# Exercise directions
Your answer must be an exact copy of the records, minus any pictures.

# Data for processing
************

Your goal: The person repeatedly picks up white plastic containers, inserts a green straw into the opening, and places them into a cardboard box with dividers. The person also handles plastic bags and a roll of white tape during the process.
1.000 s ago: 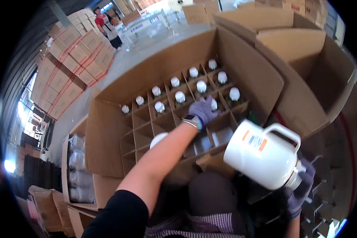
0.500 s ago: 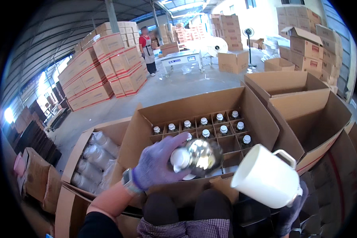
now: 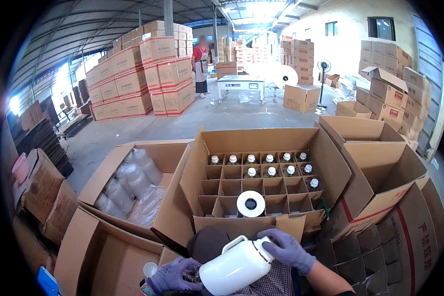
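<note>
A white thermos jug (image 3: 236, 269) with a side handle lies tilted over my lap. My left hand (image 3: 175, 275), in a purple-grey glove, is closed at its lower-left end. My gloved right hand (image 3: 287, 249) grips its upper-right end, fingers over the rim. Close to my left hand is a small white cup-shaped piece (image 3: 150, 269); I cannot tell whether it is touched. Ahead, an open carton (image 3: 256, 140) with cardboard dividers holds several white-capped bottles (image 3: 271, 171) in its far rows. A white ring (image 3: 256, 211) with a dark centre sits over its near cells; its kind is unclear.
To the left, an open carton (image 3: 103, 170) holds several bottles in clear plastic. Another open carton (image 3: 116, 256) lies nearer. Open boxes (image 3: 380, 163) and dividers (image 3: 360, 251) stand at the right. Farther off are stacked cartons (image 3: 167, 76), a fan (image 3: 323, 81) and a person (image 3: 201, 69).
The silvery bottle has left my left hand and is out of sight. That hand has come down to the jug, which has moved left over my lap. My view has shifted.
</note>
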Demonstrator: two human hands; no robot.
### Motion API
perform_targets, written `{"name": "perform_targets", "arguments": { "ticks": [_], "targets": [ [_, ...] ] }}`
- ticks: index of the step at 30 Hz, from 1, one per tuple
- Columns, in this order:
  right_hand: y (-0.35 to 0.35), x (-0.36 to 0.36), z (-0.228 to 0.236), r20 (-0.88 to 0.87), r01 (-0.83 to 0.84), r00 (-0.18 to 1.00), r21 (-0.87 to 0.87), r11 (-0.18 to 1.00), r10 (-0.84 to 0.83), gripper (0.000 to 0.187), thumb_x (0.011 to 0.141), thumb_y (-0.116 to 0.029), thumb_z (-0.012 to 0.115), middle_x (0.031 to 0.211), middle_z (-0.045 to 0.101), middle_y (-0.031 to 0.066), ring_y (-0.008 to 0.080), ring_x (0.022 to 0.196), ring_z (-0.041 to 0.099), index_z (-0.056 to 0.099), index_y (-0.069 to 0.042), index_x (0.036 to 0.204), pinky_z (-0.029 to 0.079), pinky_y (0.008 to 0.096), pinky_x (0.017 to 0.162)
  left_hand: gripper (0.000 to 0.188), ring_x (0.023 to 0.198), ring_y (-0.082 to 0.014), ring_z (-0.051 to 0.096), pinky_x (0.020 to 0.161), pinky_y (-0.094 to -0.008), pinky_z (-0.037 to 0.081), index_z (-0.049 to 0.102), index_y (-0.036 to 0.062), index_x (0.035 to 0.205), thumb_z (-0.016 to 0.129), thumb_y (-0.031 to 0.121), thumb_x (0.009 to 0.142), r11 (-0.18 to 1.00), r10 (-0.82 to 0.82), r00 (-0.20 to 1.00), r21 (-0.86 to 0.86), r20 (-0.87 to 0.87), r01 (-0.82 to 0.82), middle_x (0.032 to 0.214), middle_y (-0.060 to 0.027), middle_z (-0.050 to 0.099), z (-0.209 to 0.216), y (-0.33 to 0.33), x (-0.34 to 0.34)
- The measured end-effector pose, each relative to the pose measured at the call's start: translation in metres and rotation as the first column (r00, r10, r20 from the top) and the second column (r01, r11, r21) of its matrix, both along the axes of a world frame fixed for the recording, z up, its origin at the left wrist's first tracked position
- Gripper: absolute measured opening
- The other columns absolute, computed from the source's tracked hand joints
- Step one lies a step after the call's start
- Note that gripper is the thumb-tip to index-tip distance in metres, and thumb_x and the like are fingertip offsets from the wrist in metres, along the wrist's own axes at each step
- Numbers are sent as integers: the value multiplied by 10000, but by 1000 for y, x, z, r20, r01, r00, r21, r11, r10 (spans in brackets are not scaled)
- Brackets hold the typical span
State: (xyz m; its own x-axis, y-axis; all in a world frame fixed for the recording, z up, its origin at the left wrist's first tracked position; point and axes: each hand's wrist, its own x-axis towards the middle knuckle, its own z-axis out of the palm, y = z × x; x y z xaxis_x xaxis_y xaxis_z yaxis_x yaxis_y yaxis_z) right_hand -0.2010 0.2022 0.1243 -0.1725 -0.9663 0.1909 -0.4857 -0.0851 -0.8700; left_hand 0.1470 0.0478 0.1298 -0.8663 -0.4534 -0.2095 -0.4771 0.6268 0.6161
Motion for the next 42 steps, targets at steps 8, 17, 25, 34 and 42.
{"name": "perform_targets", "arguments": {
  "ticks": [8,17,25,34,42],
  "targets": [
    [-10,-25,-118,-440,75,888,-156,985,-137,306,936,-128,614,1224,620,165,349,1133,617,610,-70,1236,525,405,963,574,916,-330,647,793,-434,528,623,38,1066,767,535,817,979,186,959,-38,-214,-198,990,-169,619,-58,27,-5],
    [27,-9,-29,-151,271,945,-132,953,-290,256,970,-162,580,1166,653,171,333,1084,632,637,-12,1170,508,377,942,984,1107,-314,588,951,-420,525,480,51,1361,977,373,575,933,-227,707,-357,-669,-39,1280,-172,501,22,6,-67],
    [52,19,52,-176,59,963,-604,795,-206,561,711,-223,722,1136,628,206,377,1054,634,650,-35,1234,511,451,932,588,1216,-294,600,1076,-422,450,501,44,1428,706,289,934,988,-121,808,7,-577,153,1381,-134,582,-17,12,-90],
    [11,36,58,202,395,918,-454,798,-340,609,803,-294,790,1111,640,206,330,1014,668,538,-10,1279,530,405,900,794,1333,-260,503,1093,-396,443,387,42,1509,800,235,859,981,86,774,-84,-627,-177,1463,-144,503,-19,16,-69],
    [11,73,87,111,236,970,-630,740,-214,664,726,-329,852,1142,640,153,288,1058,646,589,-61,1273,511,409,947,757,1341,-260,501,1099,-400,444,376,48,1516,758,240,891,832,505,542,547,-671,-98,1473,-145,496,-15,37,-64]
  ]
}}
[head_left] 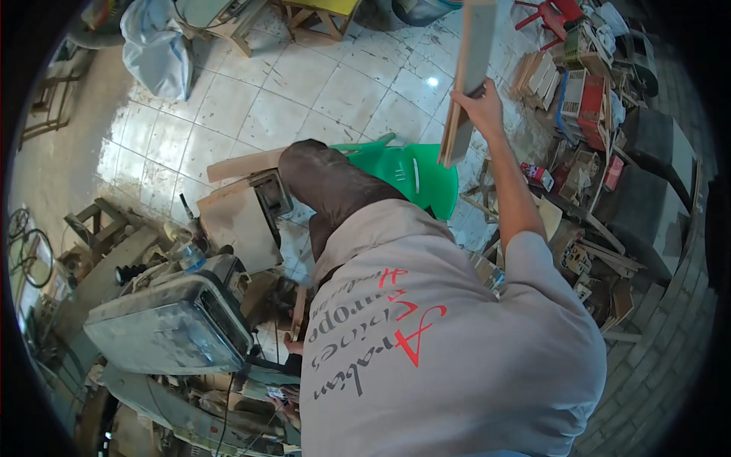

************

# Answer box
Your goal: The person repeatedly picks up white plastic containers, inserts a green straw into the opening, and places them into a cardboard box with dividers. The person also handles plastic bags and a roll of white tape during the process.
1.000 s ago: 
0.500 s ago: 
now: 
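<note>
A white thermos jug (image 3: 236, 269) with a side handle lies tilted over my lap. My left hand (image 3: 175, 275), in a purple-grey glove, is closed at its lower-left end. My gloved right hand (image 3: 287, 249) grips its upper-right end, fingers over the rim. Close to my left hand is a small white cup-shaped piece (image 3: 150, 269); I cannot tell whether it is touched. Ahead, an open carton (image 3: 256, 140) with cardboard dividers holds several white-capped bottles (image 3: 271, 171) in its far rows. A white ring (image 3: 256, 211) with a dark centre sits over its near cells; its kind is unclear.
To the left, an open carton (image 3: 103, 170) holds several bottles in clear plastic. Another open carton (image 3: 116, 256) lies nearer. Open boxes (image 3: 380, 163) and dividers (image 3: 360, 251) stand at the right. Farther off are stacked cartons (image 3: 167, 76), a fan (image 3: 323, 81) and a person (image 3: 201, 69).
The silvery bottle has left my left hand and is out of sight. That hand has come down to the jug, which has moved left over my lap. My view has shifted.
</note>
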Demonstrator: two human hands; no robot.
### Motion API
perform_targets, written `{"name": "perform_targets", "arguments": { "ticks": [_], "targets": [ [_, ...] ] }}`
- ticks: index of the step at 30 Hz, from 1, one per tuple
- Columns, in this order:
  right_hand: y (-0.35 to 0.35), x (-0.36 to 0.36), z (-0.228 to 0.236), r20 (-0.88 to 0.87), r01 (-0.83 to 0.84), r00 (-0.18 to 1.00), r21 (-0.87 to 0.87), r11 (-0.18 to 1.00), r10 (-0.84 to 0.83), gripper (0.000 to 0.187), thumb_x (0.011 to 0.141), thumb_y (-0.116 to 0.029), thumb_z (-0.012 to 0.115), middle_x (0.031 to 0.211), middle_z (-0.045 to 0.101), middle_y (-0.031 to 0.066), ring_y (-0.008 to 0.080), ring_x (0.022 to 0.196), ring_z (-0.041 to 0.099), index_z (-0.056 to 0.099), index_y (-0.069 to 0.042), index_x (0.036 to 0.204), pinky_z (-0.029 to 0.079), pinky_y (0.008 to 0.096), pinky_x (0.017 to 0.162)
  left_hand: gripper (0.000 to 0.188), ring_x (0.023 to 0.198), ring_y (-0.082 to 0.014), ring_z (-0.051 to 0.096), pinky_x (0.020 to 0.161), pinky_y (-0.094 to -0.008), pinky_z (-0.037 to 0.081), index_z (-0.049 to 0.102), index_y (-0.036 to 0.062), index_x (0.035 to 0.205), thumb_z (-0.016 to 0.129), thumb_y (-0.031 to 0.121), thumb_x (0.009 to 0.142), r11 (-0.18 to 1.00), r10 (-0.82 to 0.82), r00 (-0.20 to 1.00), r21 (-0.86 to 0.86), r20 (-0.87 to 0.87), r01 (-0.82 to 0.82), middle_x (0.032 to 0.214), middle_y (-0.060 to 0.027), middle_z (-0.050 to 0.099), z (-0.209 to 0.216), y (-0.33 to 0.33), x (-0.34 to 0.34)
- The measured end-effector pose, each relative to the pose measured at the call's start: translation in metres and rotation as the first column (r00, r10, r20 from the top) and the second column (r01, r11, r21) of its matrix, both along the axes of a world frame fixed for the recording, z up, its origin at the left wrist's first tracked position
- Gripper: absolute measured opening
- The other columns absolute, computed from the source's tracked hand joints
- Step one lies a step after the call's start
- Note that gripper is the thumb-tip to index-tip distance in metres, and thumb_x and the like are fingertip offsets from the wrist in metres, along the wrist's own axes at each step
- Numbers are sent as integers: the value multiplied by 10000, but by 1000 for y, x, z, r20, r01, r00, r21, r11, r10 (spans in brackets are not scaled)
- Brackets hold the typical span
State: (xyz m; its own x-axis, y-axis; all in a world frame fixed for the recording, z up, its origin at the left wrist's first tracked position; point and axes: each hand's wrist, its own x-axis towards the middle knuckle, its own z-axis out of the palm, y = z × x; x y z xaxis_x xaxis_y xaxis_z yaxis_x yaxis_y yaxis_z) right_hand -0.2010 0.2022 0.1243 -0.1725 -0.9663 0.1909 -0.4857 -0.0851 -0.8700; left_hand 0.1470 0.0478 0.1298 -0.8663 -0.4534 -0.2095 -0.4771 0.6268 0.6161
Motion for the next 42 steps, targets at steps 8, 17, 25, 34 and 42.
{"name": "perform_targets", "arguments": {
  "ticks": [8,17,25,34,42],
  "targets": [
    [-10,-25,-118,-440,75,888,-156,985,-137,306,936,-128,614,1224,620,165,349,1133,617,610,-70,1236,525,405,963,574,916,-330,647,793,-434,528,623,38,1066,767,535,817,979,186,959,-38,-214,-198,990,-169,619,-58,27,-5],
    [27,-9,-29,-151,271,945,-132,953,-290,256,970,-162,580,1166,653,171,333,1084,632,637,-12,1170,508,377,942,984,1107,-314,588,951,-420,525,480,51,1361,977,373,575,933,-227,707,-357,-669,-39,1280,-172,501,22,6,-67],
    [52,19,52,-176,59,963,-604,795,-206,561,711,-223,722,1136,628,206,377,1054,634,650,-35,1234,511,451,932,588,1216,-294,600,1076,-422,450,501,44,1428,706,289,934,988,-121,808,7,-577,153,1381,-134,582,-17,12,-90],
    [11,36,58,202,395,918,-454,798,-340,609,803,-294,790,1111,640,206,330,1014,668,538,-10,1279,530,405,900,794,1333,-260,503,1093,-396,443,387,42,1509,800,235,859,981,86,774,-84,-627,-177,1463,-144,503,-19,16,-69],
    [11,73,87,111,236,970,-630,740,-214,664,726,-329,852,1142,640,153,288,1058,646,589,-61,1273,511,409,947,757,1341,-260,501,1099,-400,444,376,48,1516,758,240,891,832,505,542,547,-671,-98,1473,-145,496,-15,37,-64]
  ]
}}
[head_left] 

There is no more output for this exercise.